• TASK BRIEF: Repeat what the lines below say, word for word, and skip every image.

· · · ·

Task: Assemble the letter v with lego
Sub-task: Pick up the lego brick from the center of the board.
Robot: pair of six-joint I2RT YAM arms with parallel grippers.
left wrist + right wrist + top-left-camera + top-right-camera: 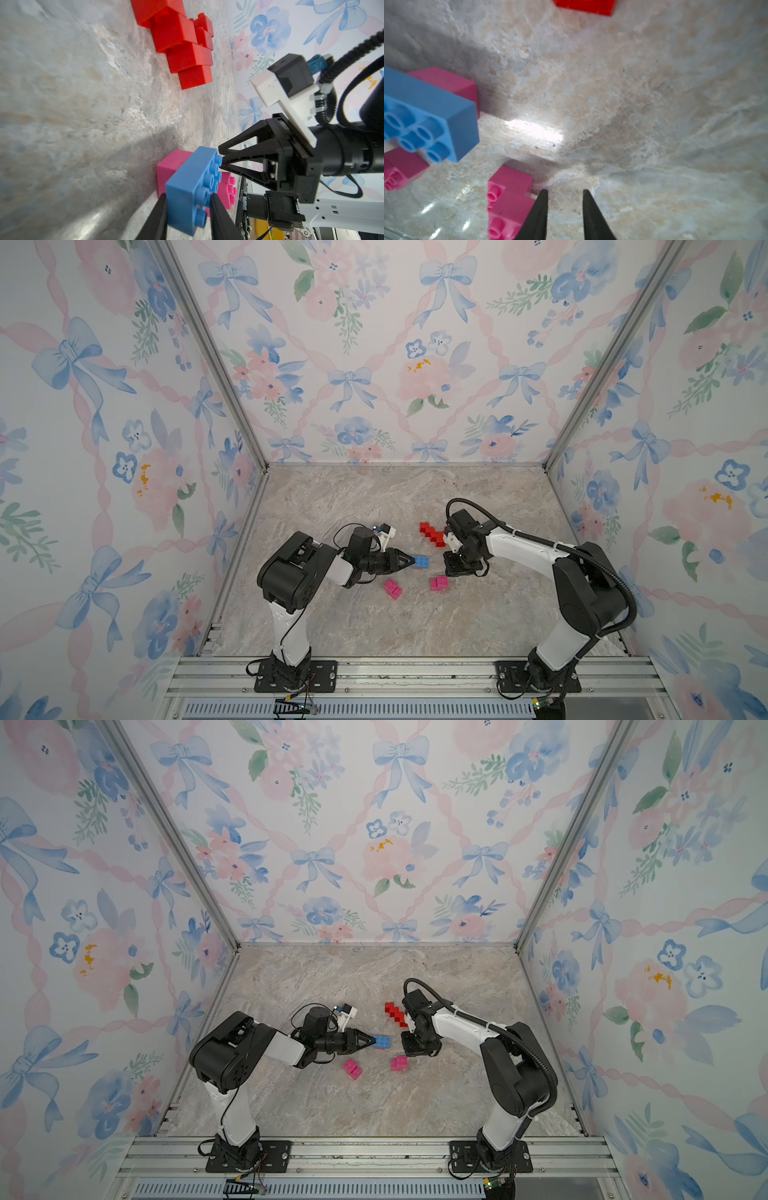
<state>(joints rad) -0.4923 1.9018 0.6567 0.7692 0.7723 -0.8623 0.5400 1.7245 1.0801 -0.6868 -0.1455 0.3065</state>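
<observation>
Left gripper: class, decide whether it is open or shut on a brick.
Shut on the blue brick: in the left wrist view the left gripper has both fingers pressed against opposite faces.

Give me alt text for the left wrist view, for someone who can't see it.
The left gripper clamps one end of a blue brick over a marbled tabletop. The right gripper points at its studs; a pink brick lies behind, stepped red bricks beyond.

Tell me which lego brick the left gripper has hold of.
The blue brick, the only long one: the fingers of the left gripper pinch its sides. The red bricks and pink bricks lie ungripped.
</observation>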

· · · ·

• RESULT OF THIS TASK:
Task: Assemble the letter v with lego
Sub-task: Pick up the lego brick from the center of the board.
Robot: pair of six-joint I2RT YAM arms with parallel grippers.
left wrist + right wrist + top-left-camera + top-right-camera: 
<state>(joints rad) -0.4923 1.9018 0.6567 0.7692 0.7723 -0.8623 0.5400 1.7245 1.0801 -0.6868 -0.1455 0.3065</state>
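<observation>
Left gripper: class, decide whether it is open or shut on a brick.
Shut on the blue brick: in the left wrist view the left gripper has both fingers pressed against opposite faces.

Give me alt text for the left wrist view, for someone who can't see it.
The left gripper clamps one end of a blue brick over a marbled tabletop. The right gripper points at its studs; a pink brick lies behind, stepped red bricks beyond.

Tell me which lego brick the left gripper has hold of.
The blue brick, the only long one: the fingers of the left gripper pinch its sides. The red bricks and pink bricks lie ungripped.
</observation>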

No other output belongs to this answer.